| Task details |
Practice item. Set the material below down again exactly, with no pictures.

☆ ☆ ☆ ☆ ☆

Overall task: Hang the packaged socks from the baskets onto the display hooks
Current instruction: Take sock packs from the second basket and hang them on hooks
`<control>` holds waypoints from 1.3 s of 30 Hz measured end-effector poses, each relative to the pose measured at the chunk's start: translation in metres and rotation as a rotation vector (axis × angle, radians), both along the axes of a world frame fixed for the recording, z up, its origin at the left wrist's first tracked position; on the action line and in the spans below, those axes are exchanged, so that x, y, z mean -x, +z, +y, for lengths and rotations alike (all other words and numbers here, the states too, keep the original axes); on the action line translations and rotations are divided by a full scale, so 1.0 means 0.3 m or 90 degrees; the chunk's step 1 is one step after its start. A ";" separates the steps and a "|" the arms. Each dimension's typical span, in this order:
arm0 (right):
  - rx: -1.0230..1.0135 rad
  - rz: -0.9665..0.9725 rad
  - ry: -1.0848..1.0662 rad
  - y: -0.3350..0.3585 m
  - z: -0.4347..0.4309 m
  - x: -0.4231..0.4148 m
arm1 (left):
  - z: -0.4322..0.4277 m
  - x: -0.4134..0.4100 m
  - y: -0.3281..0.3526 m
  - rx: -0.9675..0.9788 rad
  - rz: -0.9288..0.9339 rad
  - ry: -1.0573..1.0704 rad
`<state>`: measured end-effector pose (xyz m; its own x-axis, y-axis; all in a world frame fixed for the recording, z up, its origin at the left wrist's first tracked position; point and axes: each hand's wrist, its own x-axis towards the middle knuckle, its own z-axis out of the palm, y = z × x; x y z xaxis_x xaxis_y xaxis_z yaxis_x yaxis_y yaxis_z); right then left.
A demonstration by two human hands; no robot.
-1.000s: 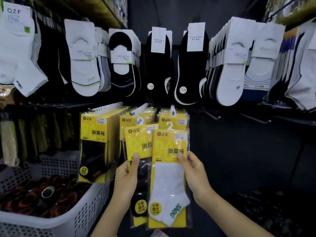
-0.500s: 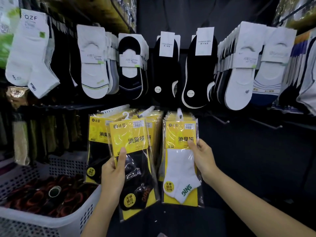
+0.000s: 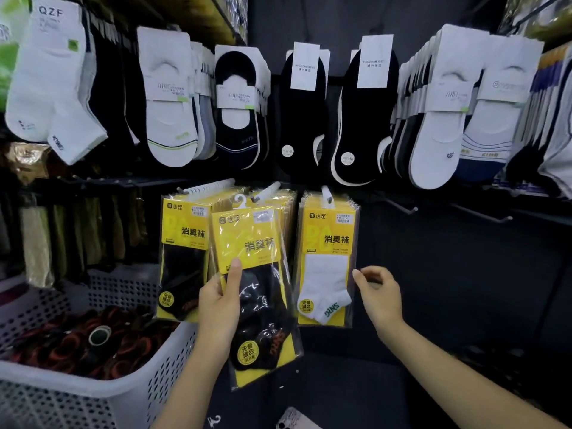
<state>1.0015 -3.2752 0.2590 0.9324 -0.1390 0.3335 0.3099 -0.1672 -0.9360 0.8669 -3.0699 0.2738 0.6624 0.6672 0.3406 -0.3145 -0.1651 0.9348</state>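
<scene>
My left hand [image 3: 220,300] grips a yellow pack of black socks [image 3: 257,292], tilted, its white hanger near the tip of the middle display hook [image 3: 268,191]. A yellow pack of white socks [image 3: 328,261] hangs on the right hook [image 3: 327,193] at the front of a stack. My right hand [image 3: 379,294] is just right of that pack, fingers apart and curled, holding nothing. Another stack of black-sock packs [image 3: 184,258] hangs on the left hook [image 3: 210,187].
A white perforated basket [image 3: 130,385] at lower left holds dark and red rolled items. Rows of white and black no-show socks [image 3: 303,113] hang above. Bare hooks [image 3: 483,213] stick out at the right. A small patterned item [image 3: 294,419] lies at the bottom edge.
My right hand carried the white-sock pack up onto the right hook, then let go and drew back to the right. My left hand lifted the black-sock pack toward the middle hook.
</scene>
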 end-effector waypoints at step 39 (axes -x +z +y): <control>-0.076 0.199 0.111 -0.077 -0.045 0.080 | -0.138 -0.100 -0.203 -0.124 0.184 -0.234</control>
<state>0.9776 -3.2886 0.2358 0.9997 0.0102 0.0208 0.0210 -0.0215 -0.9995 0.8970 -3.1113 0.2129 0.9274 0.3141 0.2032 -0.1171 -0.2720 0.9551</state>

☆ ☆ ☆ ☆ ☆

| Solution for this task |
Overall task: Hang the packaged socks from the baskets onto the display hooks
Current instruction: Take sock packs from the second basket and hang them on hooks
`<control>` holds waypoints from 1.3 s of 30 Hz measured end-effector poses, each relative to the pose measured at the chunk's start: translation in metres and rotation as a rotation vector (axis × angle, radians), both along the axes of a world frame fixed for the recording, z up, its origin at the left wrist's first tracked position; on the action line and in the spans below, those axes are exchanged, so that x, y, z mean -x, +z, +y, for lengths and rotations alike (all other words and numbers here, the states too, keep the original axes); on the action line translations and rotations are divided by a full scale, so 1.0 means 0.3 m or 90 degrees; the chunk's step 1 is one step after its start. A ";" separates the steps and a "|" the arms. Each dimension's typical span, in this order:
arm0 (right):
  - rx: -1.0230..1.0135 rad
  - rz: -0.9665..0.9725 rad
  - ry: -1.0848..1.0662 rad
  - y: -0.3350..0.3585 m
  - z: -0.4347..0.4309 m
  - x: -0.4231..0.4148 m
arm1 (left):
  - z: -0.4322..0.4277 m
  - x: -0.4134..0.4100 m
  - y: -0.3281..0.3526 m
  - rx: -0.9675..0.9788 rad
  - rz: -0.9288..0.9339 rad
  - ry: -1.0573..1.0704 rad
`<state>`: measured end-effector pose (xyz m; its own x-axis, y-axis; all in a world frame fixed for the recording, z up, its origin at the left wrist's first tracked position; point and axes: each hand's wrist, its own x-axis towards the middle knuckle, its own z-axis out of the palm, y = z × x; x y z xaxis_x xaxis_y xaxis_z yaxis_x yaxis_y yaxis_z); right then left.
A demonstration by two human hands; no robot.
-1.000s: 
-0.500s: 
+0.000s: 
<state>1.0015 -3.2752 0.2590 0.9324 -0.1390 0.3335 0.3099 -0.1672 -0.9360 0.8669 -3.0699 0.2738 0.6624 0.6672 0.3406 -0.3145 -0.1651 0.9348</state>
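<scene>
My left hand [image 3: 220,300] grips a yellow pack of black socks [image 3: 257,292], tilted, its white hanger near the tip of the middle display hook [image 3: 268,191]. A yellow pack of white socks [image 3: 328,261] hangs on the right hook [image 3: 327,193] at the front of a stack. My right hand [image 3: 379,294] is just right of that pack, fingers apart and curled, holding nothing. Another stack of black-sock packs [image 3: 184,258] hangs on the left hook [image 3: 210,187].
A white perforated basket [image 3: 130,385] at lower left holds dark and red rolled items. Rows of white and black no-show socks [image 3: 303,113] hang above. Bare hooks [image 3: 483,213] stick out at the right. A small patterned item [image 3: 294,419] lies at the bottom edge.
My right hand carried the white-sock pack up onto the right hook, then let go and drew back to the right. My left hand lifted the black-sock pack toward the middle hook.
</scene>
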 end-effector waypoints at step 39 (axes -x +z +y): <control>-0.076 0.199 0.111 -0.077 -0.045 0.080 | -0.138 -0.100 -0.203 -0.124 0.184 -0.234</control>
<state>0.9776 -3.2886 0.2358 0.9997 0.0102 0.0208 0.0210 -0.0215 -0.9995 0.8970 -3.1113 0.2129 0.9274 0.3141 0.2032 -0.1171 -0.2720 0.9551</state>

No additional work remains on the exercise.